En République Démocratique du Congo, une polémique mêlant migrants refoulés des États-Unis, soupçons d’accords internationaux et tensions sécuritaires ravive un débat national explosif. À Kinshasa et dans l’Est du pays, politiques, médias et opinion publique s’affrontent autour d’interprétations contradictoires. Dans un contexte de fragilité sécuritaire persistante, cette crise de communication révèle un État confronté à une tempête informationnelle, où perception et réalité s’entrelacent dangereusement.

Les ombres du récit

Dans le tumulte des interprétations, la réalité se dissout. Le statut des migrants refoulés devient incertain, parfois fantasmé, souvent redouté. Comme l’écrivait Karl Weick : « Le sens n’est pas découvert, il est construit. » Ici, la construction est chaotique, nourrie de fragments, de peurs, de silences. L’État parle tard, l’imaginaire parle tôt.

Le trône fissuré du sens

La souveraineté elle-même devient soupçon. Un accord supposé de 99 ans suffit à fissurer la confiance. Selon Timothy Coombs, « la perception de responsabilité détermine l’intensité d’une crise ». Dans ce théâtre, l’État n’est plus seulement acteur : il est accusé par défaut, jugé par anticipation, condamné par incertitude.

Les voix sans maître

Les plateaux médiatiques bruissent d’“experts” improvisés.
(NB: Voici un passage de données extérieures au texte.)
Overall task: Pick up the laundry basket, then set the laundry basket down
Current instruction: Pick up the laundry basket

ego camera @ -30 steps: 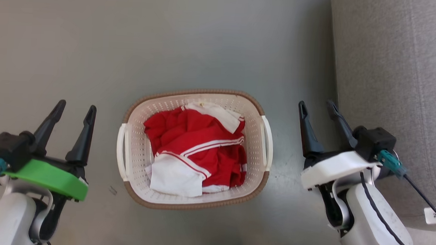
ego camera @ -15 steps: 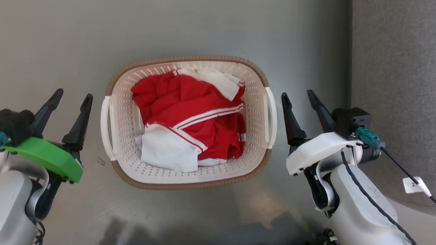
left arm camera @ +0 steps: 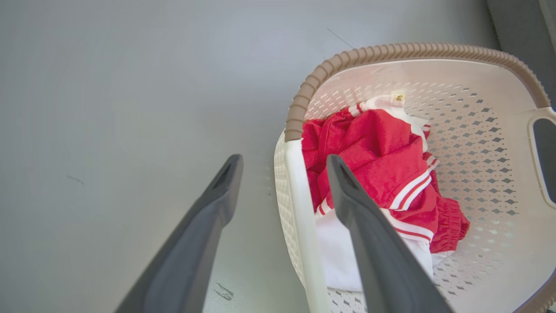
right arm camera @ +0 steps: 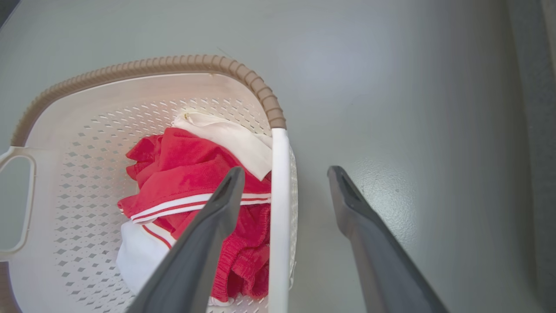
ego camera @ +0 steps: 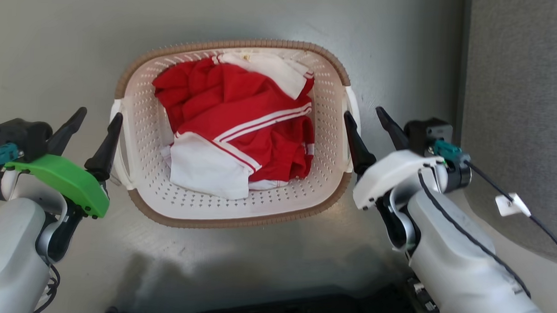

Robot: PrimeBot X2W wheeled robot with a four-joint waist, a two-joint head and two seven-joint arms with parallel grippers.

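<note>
resting on the grey floor (ego camera: 51, 30), near a piece of grey upholstered furniture (ego camera: 525, 93), the laundry basket (ego camera: 148, 188) lies between both arms with red-and-white clothes (ego camera: 242, 126) inside. the left gripper (ego camera: 99, 113) and the right gripper (ego camera: 363, 112) are both spread wide and hold nothing. in each wrist view one finger is over the inside and one outside, so the left handle (left arm camera: 299, 208) and the right handle (right arm camera: 278, 208) lie between the fingers. i judge this is the approach before the grasp. next, both grippers should go lower, press on the handles together, then lift level.

one laundry basket (ego camera: 140, 178), two grippers (ego camera: 99, 113) (ego camera: 363, 111)
</note>
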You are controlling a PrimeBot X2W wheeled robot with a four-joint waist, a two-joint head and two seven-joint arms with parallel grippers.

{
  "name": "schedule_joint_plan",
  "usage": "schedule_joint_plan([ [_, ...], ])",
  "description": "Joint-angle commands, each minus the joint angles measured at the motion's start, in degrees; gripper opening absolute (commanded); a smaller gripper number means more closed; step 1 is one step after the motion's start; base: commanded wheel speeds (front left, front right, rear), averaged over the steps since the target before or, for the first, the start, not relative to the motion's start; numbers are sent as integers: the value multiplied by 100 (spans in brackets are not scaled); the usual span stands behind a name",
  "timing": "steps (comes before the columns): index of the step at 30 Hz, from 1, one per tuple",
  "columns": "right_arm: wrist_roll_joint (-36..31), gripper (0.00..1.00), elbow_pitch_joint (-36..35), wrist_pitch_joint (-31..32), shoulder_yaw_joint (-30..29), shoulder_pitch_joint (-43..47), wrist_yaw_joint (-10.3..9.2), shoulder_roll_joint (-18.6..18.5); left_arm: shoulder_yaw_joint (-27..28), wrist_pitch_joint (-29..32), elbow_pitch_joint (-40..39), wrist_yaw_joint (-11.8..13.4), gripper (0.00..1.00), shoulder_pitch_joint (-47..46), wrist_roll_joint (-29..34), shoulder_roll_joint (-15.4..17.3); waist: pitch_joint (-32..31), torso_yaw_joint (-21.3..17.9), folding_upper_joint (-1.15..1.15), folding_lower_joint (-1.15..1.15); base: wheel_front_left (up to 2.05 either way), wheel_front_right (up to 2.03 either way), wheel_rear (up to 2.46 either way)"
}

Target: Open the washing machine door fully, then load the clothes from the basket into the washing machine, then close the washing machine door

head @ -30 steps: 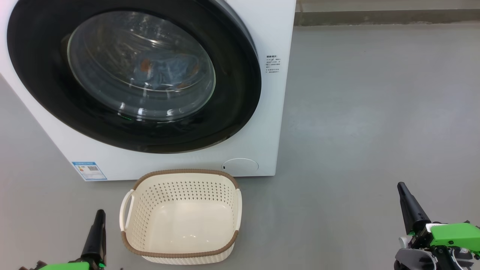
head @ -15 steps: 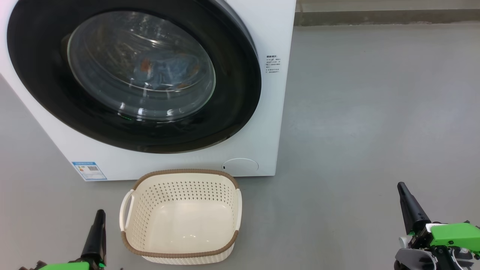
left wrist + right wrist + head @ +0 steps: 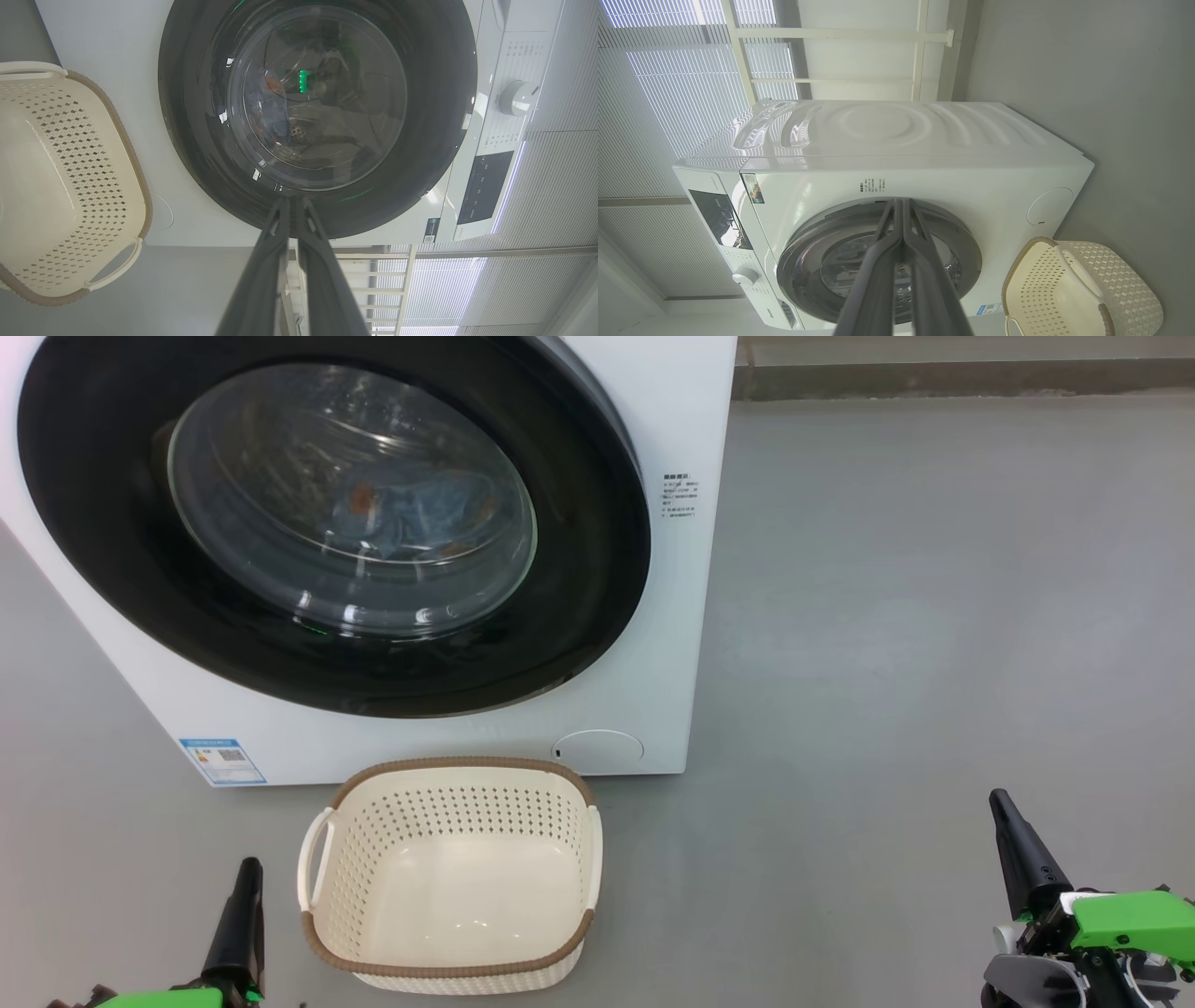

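White washing machine [image 3: 677, 653], its round black door [image 3: 588, 579] shut, blue clothes [image 3: 411, 513] lying inside behind the glass [image 3: 271, 448]. A cream basket [image 3: 448, 767] sits on the floor [image 3: 934, 616] just before the machine. The left tool [image 3: 248, 873] and right tool [image 3: 1004, 807] (both pinched closed, holding nothing) hover before the machine, apart from it.

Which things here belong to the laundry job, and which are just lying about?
Job in hand:
washing machine
door, shut
clothes, behind the door glass
basket, empty
left claw and right claw, both shut

Just there:
blue label
round flap
control dial
window blinds
floor
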Motion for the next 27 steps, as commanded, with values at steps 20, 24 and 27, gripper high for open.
schedule_joint_plan([
  [20, -24, 0, -142, 27, 104, -299, 11, -65, 153, 34, -182, 2, 0, -247, -47, 52, 0, 0, 0, 0, 0, 0, 0],
  [24, -24, 0, -142, 27, 104, -299, 11, -65, 153, 34, -182, 2, 0, -247, -47, 52, 0, 0, 0, 0, 0, 0, 0],
  [27, -25, 0, -142, 27, 104, -299, 11, -65, 153, 34, -182, 2, 0, -247, -47, 52, 0, 0, 0, 0, 0, 0, 0],
])
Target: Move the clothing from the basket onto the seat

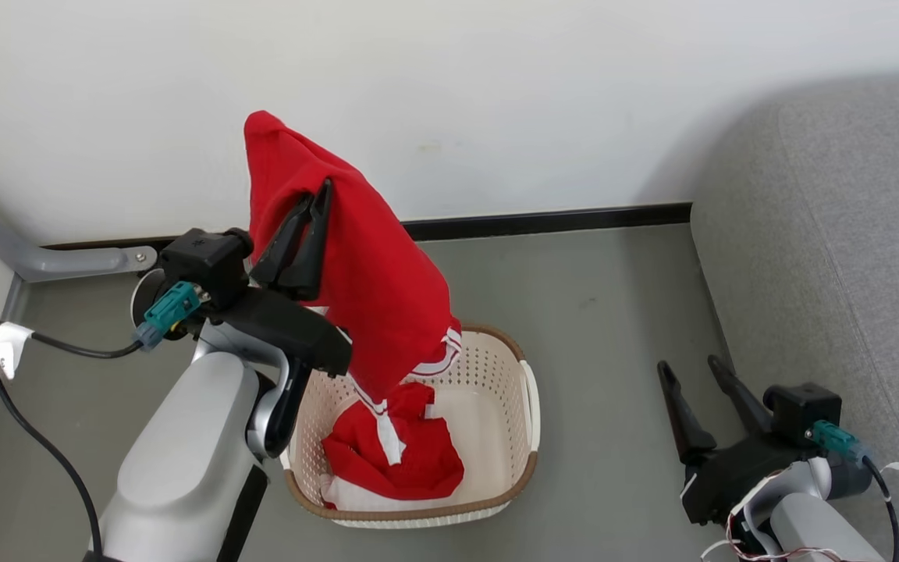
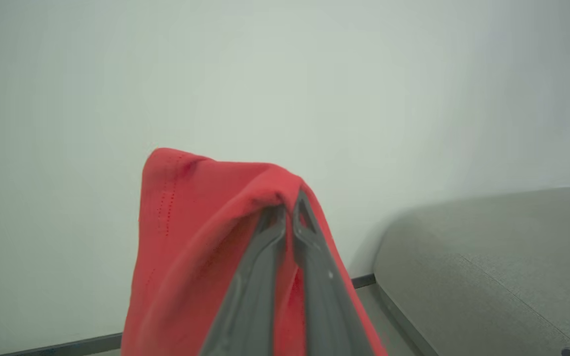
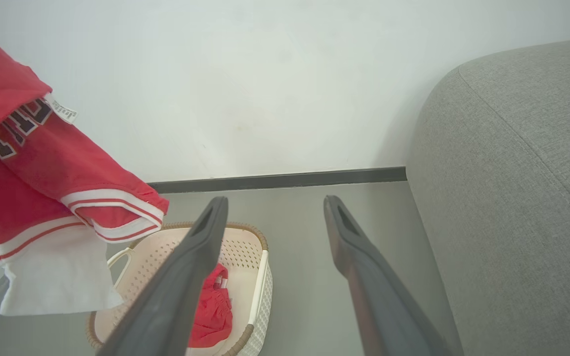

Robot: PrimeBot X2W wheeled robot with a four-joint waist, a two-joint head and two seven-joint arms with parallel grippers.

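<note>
- My right gripper [image 1: 687, 364] is nearest, low over the floor beside the seat [image 1: 832, 234], fingers spread wide and empty.
- In the basket [image 1: 496, 333], a crumpled red piece [image 1: 410, 460] with white striped trim lies toward the near left corner.
- My left gripper [image 1: 319, 191] is pinched tight on a red garment [image 1: 371, 281], which drapes from the fingertips down over the basket's far left corner.
- Dark white-edged letters [image 3: 18, 123] on it are folded and unreadable.
- The print on its white tag [image 3: 62, 110] is too small to read.
</note>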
Le savoir se dilue dans la performance. William Benoit rappelle que « l’image publique dépend du récit dominant ».
Or ici, le récit est éclaté : chacun parle, peu expliquent, beaucoup interprètent. La vérité devient spectatrice de sa propre diffusion.

L’État face au miroir brisé

Le gouvernement réagit plus qu’il n’anticipe. Le vide informationnel devient un gouffre narratif. Coombs avertit : « le silence est comblé par d’autres voix, souvent moins fiables ».
Dans l’Est meurtri, dans les camps de déplacés, dans les rumeurs de Kinshasa, une même question résonne : qui raconte réellement le pays ?

Cette crise n’est pas seulement politique. Elle est cognitive, presque existentielle. Elle révèle un État en lutte pour reconquérir le sens. Comme le résume Marshall McLuhan : « Nous façonnons nos outils, et ensuite nos outils nous façonnent. » Aujourd’hui, en RDC, ce ne sont plus seulement les faits qui gouvernent le débat mais les récits qui gouvernent les faits.